Saved entries
"""
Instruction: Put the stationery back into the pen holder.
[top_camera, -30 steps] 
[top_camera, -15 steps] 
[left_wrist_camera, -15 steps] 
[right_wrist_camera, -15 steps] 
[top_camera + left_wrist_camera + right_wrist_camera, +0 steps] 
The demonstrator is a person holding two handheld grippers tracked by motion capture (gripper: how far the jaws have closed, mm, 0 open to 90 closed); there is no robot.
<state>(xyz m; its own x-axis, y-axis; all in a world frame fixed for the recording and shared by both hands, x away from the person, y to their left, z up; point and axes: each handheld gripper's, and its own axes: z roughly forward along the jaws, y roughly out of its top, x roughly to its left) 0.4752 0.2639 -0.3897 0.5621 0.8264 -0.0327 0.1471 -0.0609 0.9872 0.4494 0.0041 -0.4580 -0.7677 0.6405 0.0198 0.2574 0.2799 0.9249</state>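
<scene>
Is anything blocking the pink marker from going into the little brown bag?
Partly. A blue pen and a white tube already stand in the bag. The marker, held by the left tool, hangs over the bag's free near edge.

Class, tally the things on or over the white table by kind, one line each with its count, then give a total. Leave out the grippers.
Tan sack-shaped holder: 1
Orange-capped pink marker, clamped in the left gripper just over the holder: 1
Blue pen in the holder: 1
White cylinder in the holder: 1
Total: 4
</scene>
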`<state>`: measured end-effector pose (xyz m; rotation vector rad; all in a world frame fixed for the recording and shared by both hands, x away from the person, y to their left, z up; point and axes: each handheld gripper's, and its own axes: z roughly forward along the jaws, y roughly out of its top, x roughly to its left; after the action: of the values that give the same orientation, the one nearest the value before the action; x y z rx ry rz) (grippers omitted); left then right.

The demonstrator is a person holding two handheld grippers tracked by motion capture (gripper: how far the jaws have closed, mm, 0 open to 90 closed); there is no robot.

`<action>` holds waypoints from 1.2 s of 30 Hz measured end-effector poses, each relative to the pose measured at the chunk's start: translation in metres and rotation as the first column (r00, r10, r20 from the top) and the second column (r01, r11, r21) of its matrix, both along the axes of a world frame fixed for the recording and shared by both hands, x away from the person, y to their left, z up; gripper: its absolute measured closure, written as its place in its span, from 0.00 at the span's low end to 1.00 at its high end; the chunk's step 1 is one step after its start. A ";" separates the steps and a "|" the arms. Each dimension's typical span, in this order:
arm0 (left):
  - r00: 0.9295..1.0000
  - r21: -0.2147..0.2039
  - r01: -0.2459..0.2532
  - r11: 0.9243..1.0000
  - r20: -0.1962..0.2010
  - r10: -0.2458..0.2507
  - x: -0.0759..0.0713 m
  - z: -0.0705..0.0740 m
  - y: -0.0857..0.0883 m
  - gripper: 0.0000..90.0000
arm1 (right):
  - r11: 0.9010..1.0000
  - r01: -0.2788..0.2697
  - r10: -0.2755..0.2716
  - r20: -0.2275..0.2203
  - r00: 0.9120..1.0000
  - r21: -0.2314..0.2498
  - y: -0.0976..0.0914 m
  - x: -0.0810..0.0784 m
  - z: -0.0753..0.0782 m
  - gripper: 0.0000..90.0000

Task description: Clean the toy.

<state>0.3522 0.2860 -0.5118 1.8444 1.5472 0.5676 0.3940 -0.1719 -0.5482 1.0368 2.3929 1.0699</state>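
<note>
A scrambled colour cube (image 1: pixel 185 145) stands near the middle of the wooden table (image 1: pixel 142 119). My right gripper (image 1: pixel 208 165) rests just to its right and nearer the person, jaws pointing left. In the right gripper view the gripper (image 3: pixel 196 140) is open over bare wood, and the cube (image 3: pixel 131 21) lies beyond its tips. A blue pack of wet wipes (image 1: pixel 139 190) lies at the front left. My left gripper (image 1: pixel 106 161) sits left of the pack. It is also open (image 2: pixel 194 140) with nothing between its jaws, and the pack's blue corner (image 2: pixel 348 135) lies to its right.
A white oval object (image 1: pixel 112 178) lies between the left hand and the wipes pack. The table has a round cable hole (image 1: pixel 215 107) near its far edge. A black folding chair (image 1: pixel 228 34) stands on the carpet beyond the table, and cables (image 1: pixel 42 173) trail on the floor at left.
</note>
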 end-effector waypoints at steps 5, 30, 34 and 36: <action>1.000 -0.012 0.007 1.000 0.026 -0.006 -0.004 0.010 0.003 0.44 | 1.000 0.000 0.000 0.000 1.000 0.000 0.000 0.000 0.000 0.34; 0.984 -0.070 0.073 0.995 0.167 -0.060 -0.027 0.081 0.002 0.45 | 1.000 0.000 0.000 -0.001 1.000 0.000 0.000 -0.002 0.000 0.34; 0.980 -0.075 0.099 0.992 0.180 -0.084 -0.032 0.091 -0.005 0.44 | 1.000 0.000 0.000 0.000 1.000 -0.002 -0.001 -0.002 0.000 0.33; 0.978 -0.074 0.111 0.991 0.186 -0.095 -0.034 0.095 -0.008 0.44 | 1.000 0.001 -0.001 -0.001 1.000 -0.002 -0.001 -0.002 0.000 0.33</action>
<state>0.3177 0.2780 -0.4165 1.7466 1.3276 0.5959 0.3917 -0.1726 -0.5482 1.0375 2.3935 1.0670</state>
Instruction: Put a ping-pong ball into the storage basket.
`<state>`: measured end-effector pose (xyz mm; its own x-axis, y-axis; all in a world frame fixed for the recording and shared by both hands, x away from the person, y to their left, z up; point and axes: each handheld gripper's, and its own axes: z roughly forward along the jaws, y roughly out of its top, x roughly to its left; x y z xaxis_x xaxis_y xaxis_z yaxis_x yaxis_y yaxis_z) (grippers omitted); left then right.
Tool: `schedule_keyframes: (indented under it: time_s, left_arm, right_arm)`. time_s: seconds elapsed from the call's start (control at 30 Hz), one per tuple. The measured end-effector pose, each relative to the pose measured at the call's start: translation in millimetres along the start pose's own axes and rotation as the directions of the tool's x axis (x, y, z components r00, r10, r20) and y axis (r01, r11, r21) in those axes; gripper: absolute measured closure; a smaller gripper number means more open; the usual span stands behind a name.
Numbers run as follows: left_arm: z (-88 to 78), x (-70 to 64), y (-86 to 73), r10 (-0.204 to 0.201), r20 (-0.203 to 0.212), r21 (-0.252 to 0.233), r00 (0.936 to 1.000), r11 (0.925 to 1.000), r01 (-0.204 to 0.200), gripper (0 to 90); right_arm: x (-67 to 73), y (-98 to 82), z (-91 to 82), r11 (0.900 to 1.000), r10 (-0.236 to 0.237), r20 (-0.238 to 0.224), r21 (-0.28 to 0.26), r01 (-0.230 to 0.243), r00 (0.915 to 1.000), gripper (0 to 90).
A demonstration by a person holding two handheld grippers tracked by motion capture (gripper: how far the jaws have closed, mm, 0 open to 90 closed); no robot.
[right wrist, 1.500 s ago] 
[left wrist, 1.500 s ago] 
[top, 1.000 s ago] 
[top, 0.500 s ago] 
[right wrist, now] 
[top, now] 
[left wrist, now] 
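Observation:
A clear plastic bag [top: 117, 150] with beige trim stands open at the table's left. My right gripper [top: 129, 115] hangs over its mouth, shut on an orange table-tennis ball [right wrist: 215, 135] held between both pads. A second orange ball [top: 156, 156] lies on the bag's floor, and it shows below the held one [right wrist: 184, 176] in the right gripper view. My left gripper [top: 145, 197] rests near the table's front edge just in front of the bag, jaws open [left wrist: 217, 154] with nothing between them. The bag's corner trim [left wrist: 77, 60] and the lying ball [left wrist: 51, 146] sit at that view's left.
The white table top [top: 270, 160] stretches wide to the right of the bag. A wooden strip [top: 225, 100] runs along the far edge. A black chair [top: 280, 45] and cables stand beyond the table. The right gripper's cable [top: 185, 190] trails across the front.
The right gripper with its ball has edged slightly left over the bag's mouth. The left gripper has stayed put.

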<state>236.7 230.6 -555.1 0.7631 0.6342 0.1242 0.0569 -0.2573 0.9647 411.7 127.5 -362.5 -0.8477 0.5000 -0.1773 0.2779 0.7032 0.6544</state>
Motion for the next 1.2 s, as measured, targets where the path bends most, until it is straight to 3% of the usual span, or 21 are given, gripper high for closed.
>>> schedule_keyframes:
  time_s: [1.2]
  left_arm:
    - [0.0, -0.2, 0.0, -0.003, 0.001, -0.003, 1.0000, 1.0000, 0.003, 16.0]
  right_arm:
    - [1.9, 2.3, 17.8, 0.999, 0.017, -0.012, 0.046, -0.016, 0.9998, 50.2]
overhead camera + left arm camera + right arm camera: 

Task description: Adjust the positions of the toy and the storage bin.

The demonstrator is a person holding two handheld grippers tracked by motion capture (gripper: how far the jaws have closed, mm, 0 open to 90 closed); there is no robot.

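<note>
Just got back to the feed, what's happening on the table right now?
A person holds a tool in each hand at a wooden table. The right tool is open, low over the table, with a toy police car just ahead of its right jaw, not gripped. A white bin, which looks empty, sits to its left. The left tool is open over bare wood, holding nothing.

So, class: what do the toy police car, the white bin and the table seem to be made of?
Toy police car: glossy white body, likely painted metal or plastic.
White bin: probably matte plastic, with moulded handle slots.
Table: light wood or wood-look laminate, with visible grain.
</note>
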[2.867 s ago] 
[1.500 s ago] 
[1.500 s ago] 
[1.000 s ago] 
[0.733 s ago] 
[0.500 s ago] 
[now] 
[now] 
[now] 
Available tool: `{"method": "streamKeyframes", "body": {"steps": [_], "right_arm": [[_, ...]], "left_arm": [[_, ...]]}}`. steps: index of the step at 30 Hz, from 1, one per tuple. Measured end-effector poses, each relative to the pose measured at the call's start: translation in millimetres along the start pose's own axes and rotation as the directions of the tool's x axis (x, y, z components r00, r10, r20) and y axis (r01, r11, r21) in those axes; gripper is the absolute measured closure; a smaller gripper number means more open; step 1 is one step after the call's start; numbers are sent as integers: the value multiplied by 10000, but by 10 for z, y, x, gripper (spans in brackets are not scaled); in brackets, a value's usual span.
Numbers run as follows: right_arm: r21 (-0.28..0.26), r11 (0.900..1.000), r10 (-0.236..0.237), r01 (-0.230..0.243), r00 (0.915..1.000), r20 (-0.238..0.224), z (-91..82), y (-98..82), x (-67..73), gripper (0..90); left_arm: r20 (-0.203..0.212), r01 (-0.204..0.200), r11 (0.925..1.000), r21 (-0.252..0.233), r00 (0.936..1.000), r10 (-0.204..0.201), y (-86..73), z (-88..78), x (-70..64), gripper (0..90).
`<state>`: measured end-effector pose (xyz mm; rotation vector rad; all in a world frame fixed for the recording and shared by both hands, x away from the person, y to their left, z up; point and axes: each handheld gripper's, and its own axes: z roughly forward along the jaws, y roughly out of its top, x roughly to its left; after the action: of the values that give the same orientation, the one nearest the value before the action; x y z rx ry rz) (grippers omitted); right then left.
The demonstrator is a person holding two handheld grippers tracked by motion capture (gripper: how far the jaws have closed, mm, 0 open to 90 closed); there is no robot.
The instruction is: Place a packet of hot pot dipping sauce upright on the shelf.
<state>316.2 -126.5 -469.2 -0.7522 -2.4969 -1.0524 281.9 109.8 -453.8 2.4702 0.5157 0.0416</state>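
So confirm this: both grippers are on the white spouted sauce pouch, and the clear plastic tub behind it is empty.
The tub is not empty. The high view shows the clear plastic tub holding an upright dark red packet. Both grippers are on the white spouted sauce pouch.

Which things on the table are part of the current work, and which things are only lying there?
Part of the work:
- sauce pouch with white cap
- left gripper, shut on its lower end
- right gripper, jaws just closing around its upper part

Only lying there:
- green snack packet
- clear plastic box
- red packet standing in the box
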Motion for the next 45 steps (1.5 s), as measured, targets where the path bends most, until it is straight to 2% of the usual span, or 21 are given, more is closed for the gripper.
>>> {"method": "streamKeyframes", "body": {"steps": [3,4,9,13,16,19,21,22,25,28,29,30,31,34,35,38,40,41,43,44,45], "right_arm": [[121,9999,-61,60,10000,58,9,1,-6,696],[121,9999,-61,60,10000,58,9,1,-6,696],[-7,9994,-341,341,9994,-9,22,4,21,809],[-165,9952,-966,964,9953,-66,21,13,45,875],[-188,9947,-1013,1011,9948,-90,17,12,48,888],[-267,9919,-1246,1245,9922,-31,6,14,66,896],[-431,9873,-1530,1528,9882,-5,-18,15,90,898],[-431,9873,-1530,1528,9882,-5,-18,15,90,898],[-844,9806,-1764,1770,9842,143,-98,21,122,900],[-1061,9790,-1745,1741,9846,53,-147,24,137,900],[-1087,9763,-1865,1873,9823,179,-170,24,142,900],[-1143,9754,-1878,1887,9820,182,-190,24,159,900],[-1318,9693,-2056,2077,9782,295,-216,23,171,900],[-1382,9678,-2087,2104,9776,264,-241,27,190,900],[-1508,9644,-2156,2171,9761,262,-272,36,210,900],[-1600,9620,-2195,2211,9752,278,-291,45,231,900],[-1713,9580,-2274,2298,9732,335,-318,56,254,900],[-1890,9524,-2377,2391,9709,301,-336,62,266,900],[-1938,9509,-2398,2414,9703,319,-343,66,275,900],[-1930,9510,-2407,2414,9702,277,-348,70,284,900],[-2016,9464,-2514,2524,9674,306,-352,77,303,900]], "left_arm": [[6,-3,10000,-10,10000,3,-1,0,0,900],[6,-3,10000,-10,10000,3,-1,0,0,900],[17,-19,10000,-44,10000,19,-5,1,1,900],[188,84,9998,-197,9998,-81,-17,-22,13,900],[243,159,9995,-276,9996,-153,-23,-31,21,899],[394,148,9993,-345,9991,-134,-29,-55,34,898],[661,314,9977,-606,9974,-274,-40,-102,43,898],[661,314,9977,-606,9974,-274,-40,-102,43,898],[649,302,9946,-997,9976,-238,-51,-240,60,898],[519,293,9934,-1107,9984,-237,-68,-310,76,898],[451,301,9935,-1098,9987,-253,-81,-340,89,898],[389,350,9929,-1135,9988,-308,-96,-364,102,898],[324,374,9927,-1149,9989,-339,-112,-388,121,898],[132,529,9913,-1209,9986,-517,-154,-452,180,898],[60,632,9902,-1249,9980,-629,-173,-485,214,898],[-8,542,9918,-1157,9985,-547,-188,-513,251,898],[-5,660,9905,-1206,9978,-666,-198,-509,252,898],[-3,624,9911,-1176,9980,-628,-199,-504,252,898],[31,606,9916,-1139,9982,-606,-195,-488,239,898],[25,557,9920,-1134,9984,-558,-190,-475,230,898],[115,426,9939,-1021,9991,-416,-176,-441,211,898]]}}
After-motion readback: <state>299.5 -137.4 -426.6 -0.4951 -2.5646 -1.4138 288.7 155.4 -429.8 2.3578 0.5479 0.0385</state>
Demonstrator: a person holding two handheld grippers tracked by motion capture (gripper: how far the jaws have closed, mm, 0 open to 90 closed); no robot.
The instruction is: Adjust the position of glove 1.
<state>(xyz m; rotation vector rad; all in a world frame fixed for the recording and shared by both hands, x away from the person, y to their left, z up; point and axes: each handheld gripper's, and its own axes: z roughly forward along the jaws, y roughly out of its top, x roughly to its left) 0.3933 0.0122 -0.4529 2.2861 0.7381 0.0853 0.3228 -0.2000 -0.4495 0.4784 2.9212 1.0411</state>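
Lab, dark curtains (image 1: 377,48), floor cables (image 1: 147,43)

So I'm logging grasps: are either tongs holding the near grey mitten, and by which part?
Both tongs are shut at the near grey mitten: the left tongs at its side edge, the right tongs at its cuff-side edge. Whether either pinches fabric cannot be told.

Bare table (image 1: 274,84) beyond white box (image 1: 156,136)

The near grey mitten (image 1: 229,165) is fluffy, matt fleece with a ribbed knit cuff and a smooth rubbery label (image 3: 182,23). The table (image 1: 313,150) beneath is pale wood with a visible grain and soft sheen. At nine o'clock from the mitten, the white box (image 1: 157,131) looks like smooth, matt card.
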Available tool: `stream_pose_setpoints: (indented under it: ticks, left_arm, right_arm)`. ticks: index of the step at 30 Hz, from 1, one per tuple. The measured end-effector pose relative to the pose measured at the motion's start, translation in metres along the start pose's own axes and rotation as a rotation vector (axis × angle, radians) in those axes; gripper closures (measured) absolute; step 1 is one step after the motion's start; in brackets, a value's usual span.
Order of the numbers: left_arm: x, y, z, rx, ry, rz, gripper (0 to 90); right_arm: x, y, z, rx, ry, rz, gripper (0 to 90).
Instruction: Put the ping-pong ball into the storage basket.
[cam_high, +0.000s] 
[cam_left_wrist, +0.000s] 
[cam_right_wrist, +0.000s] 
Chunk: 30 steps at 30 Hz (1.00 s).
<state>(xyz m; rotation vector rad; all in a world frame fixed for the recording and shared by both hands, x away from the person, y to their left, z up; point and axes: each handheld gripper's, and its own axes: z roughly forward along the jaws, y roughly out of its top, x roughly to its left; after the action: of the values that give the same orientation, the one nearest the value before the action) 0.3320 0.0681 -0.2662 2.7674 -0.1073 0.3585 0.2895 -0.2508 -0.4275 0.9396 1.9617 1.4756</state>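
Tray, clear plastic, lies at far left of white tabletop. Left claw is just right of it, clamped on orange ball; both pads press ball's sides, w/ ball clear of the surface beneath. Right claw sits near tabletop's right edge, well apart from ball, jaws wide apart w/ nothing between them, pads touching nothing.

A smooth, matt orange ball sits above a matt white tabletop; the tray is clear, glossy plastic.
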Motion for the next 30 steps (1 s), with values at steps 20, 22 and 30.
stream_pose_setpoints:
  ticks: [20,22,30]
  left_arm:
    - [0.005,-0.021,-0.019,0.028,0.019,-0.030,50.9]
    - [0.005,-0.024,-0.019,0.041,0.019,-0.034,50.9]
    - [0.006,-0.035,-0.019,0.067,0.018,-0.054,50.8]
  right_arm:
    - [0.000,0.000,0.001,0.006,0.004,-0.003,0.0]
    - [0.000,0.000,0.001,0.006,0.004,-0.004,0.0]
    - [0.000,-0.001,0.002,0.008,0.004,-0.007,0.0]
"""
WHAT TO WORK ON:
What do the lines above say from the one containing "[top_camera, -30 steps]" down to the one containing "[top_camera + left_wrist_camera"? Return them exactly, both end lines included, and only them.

RESULT FOR THIS TASK:
[top_camera, -30 steps] 
[top_camera, -15 steps] 
[left_wrist_camera, -15 steps] 
[right_wrist_camera, -15 steps] 
[top_camera + left_wrist_camera + right_wrist_camera, +0 steps] 

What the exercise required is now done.